Catarina has worked in various different capacities to support human rights in Guatemala. This has been done through education, and by supporting small organizations that promote the rights of women and Indigenous peoples. Currently she works with the Parlamento Maya, a group that supports the rights of Mayans, and that fights against the wrongful incarceration of activists (criminalization). She also serves on the Board of Ingles en Accion to support the empowerment of the immigrant community. Her proposal is to support the community radio station of Santa Eulalia that was closed down by the local mayor. Her mission is to create three radio stations in the US that would broadcast via the internet, in both Spanish and the Indigenous language Q’anjob’al. In doing so, Catarina hopes to raise awareness and share information about the Q’anjob’al community to those in the US, and to tell others about their struggle for human rights in Guatemala.
Leobardo Ambrocio Ajtalam
Ambrocio has worked as a community activist for many years, fighting against discrimination, the harmful effects of transnational corporations, and in the promotion and protection Indigenous peoples’ and women’s rights. Most recently, he has supported the immigrant community in New York, New Jersey and Connecticut, and educates them about the injustices that continue to plague their home country. He proposes to continue airing a community radio show that talks about issues that affect Indigenous communities in Guatemala, and host experts and activists to share their perspectives. His work will support and inform not only Guatemalans but also those in other countries wishing to support Guatemalans in their struggle.

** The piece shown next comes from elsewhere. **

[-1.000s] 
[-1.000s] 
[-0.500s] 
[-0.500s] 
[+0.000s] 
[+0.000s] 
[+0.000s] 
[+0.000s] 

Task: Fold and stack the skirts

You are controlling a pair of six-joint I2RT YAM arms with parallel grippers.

Batz is a researcher working on his dissertation about resistance movements against megaprojects such as hydroelectric dams and mine construction. He also works with organizations to support the protection of natural resources and Indigenous education. His proposed project would organize workshops to highlight certain human rights issues in Guatemala, with a particular emphasis on the problems surrounding megaprojects. He also hopes to address the disconnect between the children of Guatemalan immigrants and the history of their parents’ home country that he is witness to as a second generation immigrant.
Juarez was born and raised in Los Angeles, California, to an Indigenous Guatemalan immigrant family. Growing up, her parents refrained from teaching her their native Indigenous language to protect her from the discrimination that Indigenous peoples in their home country faced. Nevertheless, today she struggles to communicate with her grandparents, and regrets her inability to communicate in the native language of her ancestors. In order to promote her language as a human right, and its connection to the Q’anjob’al culture, her project proposes the creation of a language education program. This program will provide an opportunity for Guatemalan and Mayan children, youth, and adults to learn a Mayan language. This knowledge will serve to reconnect them with their cultural heritage and remember the history of their home country.